To avoid this leak, we could pattern-match on pls eagerly rather than doing the lazy record selection (closure_env pls) in the definition of closure_env'. That’s exactly what I did to fix this particular leak, as you can see in the patch that fixes it.

Fixing one leak isn’t necessarily enough: the data structure might be retained in multiple different ways, and it won’t be garbage collected until all the references are squashed. In total I found

  • 7 leaks in GHCi that were collectively responsible for the original leak, and
  • A further 10 leaks that only appeared when GHC was compiled without optimisation. (It seems that GHC’s optimiser is pretty good at fixing space leaks by itself)

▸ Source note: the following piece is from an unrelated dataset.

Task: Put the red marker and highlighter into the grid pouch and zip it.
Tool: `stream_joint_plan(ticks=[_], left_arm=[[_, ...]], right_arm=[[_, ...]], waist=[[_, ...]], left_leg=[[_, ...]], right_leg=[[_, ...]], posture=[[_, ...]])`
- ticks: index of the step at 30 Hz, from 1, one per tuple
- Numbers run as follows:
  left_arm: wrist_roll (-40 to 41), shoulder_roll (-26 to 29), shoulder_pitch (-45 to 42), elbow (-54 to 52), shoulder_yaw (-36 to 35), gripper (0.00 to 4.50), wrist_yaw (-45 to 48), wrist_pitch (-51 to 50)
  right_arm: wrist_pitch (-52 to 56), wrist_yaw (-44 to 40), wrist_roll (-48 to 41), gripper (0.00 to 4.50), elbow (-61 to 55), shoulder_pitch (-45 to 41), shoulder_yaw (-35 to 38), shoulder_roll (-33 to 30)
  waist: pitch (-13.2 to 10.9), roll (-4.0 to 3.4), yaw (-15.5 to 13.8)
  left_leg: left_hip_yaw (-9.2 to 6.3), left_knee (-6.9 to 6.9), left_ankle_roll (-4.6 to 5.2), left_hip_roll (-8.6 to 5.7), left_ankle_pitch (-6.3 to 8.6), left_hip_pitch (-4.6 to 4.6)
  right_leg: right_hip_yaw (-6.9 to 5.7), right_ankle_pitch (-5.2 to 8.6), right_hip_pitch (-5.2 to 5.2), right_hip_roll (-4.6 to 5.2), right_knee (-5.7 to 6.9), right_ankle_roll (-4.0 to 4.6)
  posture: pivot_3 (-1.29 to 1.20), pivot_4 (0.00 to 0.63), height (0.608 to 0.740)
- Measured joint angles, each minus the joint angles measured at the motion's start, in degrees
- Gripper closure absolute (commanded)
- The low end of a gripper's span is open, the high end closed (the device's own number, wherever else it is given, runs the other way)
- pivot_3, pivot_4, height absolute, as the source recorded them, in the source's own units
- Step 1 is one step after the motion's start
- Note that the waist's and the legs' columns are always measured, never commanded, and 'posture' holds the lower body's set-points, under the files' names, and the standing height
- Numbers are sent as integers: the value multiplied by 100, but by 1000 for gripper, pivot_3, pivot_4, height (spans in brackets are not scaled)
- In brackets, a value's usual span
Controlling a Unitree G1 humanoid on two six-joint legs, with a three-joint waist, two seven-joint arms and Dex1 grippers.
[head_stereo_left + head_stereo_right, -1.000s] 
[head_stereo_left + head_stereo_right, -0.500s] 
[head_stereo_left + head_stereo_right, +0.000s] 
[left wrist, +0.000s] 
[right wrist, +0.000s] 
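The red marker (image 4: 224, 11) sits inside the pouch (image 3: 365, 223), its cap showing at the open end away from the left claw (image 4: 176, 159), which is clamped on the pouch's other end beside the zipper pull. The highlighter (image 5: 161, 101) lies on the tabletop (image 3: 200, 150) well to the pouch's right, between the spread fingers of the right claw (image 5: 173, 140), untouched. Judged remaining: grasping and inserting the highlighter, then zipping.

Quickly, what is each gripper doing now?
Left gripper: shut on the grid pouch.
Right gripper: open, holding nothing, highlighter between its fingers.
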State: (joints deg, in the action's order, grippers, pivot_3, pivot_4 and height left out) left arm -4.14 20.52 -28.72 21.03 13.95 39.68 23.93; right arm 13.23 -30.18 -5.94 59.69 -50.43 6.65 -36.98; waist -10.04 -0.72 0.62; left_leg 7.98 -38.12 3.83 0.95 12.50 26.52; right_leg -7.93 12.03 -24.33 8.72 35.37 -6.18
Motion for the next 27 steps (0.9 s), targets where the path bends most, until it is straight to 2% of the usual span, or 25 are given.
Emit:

You might ask how anyone could have found these without undergoing this complicated debugging process. And whether there are more lurking that we haven’t found yet. These are really good questions, and I don’t have a good answer for either. But at least we’re in a better place now:

  • The leaks are fixed, and we have a regression test to prevent them being reintroduced.
  • If you happen to write a patch that introduces a leak, you’ll know what the patch is, so you have a head start in debugging it.

Could we do better?

Obviously this is all a bit painful and we could definitely build better tools to make this process easier. Perhaps something based on heap-view which was recently added to GHC? I’d love to see someone tackle this.